Les partis proches du pouvoir en Egypte ont remporté la quasi-totalité des sièges à l’Assemblée nationale, selon les résultats définitifs annoncés samedi 10 janvier par l’Autorité électorale.
L’Autorité nationale des élections d’Égypte a dévoilé samedi les résultats des 49 derniers sièges d’un scrutin parlementaire débuté il y a plus de trois mois, offrant au président Abdel Fattah al-Sissi la super-majorité nécessaire pour amender la constitution.
La proclamation des résultats finaux avait été retardée en raison de la tenue de nouveaux scrutins dans certaines circonscriptions où les résultats initiaux avaient été annulés.
Dans ce pays, les élections se déroulent selon un mode de scrutin mixte : près de la moitié des sièges sont alloués à la proportionnelle sur la base des listes présentées par les partis, l’autre moitié revenant à des candidatures individuelles.
Bien que l’Autorité électorale n’ait pas précisé l’appartenance politique des candidats élus, ces résultats ne devraient pas modifier la composition générale du parlement, qui restera largement dominé par les partisans de Sissi. 5% des députés sont nommés directement par le président de la République. Un quart des sièges est réservé aux femmes.
Parmi les candidatures individuelles, les trois principaux partis de la coalition pro gouvernementale, la Liste nationale pour l’Égypte, ont obtenu environ 27% des sièges, soit 164 sièges sur un total de 596, selon l’Autorité électorale.

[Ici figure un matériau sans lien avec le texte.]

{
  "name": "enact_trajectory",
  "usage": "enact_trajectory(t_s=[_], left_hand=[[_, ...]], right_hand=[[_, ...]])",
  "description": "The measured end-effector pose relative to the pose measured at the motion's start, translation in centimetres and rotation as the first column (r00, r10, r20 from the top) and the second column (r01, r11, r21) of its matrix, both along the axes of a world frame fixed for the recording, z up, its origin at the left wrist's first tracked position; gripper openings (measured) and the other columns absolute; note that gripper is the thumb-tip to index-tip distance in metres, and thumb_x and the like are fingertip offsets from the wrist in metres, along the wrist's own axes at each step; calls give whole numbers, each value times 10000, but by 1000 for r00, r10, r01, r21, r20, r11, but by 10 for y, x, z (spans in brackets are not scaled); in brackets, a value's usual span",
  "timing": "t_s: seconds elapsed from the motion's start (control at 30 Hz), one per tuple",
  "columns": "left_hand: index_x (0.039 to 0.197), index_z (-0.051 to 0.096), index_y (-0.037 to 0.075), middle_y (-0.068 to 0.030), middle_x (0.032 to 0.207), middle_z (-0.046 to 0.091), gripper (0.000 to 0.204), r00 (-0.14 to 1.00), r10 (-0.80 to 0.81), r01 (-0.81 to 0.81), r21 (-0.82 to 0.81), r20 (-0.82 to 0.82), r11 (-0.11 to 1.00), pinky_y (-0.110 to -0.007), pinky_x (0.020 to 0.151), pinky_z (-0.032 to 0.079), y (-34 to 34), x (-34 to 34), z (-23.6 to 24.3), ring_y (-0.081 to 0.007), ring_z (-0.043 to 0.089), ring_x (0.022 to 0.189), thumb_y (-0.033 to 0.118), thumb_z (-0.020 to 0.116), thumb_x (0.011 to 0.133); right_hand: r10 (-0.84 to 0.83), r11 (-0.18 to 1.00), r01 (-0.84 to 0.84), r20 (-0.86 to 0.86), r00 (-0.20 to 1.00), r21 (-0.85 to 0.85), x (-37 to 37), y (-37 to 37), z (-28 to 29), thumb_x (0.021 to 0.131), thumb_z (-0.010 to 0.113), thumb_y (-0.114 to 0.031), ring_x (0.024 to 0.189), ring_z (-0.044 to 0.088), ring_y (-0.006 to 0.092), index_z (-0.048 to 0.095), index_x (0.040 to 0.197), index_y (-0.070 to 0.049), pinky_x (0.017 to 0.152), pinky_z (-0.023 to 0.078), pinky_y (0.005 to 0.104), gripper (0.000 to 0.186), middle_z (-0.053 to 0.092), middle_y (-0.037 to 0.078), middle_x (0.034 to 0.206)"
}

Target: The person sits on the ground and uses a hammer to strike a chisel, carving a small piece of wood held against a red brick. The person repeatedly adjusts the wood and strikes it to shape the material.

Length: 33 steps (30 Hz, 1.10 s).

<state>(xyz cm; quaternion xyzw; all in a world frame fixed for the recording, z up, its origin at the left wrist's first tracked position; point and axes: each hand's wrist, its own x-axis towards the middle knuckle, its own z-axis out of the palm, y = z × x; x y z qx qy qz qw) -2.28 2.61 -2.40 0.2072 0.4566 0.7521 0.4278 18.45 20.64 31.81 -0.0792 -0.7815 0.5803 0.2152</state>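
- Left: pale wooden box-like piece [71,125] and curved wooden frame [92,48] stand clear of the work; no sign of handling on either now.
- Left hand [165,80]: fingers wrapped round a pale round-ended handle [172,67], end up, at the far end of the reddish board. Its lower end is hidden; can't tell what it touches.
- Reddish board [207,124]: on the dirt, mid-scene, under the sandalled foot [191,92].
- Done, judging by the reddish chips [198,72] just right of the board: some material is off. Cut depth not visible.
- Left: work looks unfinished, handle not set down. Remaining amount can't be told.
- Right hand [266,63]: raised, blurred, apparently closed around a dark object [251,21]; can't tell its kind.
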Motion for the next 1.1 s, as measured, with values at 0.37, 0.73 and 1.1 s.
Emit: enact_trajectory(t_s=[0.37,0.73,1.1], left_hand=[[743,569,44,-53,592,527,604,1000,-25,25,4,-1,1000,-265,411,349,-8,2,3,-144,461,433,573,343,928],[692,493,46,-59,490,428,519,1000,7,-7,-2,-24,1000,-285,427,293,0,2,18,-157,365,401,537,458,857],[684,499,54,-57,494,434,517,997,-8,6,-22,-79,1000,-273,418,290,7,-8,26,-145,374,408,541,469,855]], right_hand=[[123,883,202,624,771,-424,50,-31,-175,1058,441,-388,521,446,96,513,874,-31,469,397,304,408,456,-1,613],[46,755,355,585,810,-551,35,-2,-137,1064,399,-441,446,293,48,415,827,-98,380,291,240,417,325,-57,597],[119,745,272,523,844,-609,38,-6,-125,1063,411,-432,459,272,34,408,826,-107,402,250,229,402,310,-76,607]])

La majorité des autres sièges reviennent à de plus petits partis ou à des candidats indépendants, également considérés comme proches du gouvernement. La Liste nationale pour l’Égypte regroupe 12 formations politiques, dont les trois principales sont le parti majoritaire Mostaqbal Watan, le parti Humat al-Watan et le Front national, parti fondé en décembre 2024 par un ancien ministre avec l’appui financier de l’homme d’affaires Ibrahim al-Organi, proche du président al-Sissi .
Les élections s’étaient tenues en novembre et l’Autorité électorale avait annulé les résultats du vote dans plus de 30 circonscriptions, où un deuxième vote avait été organisé.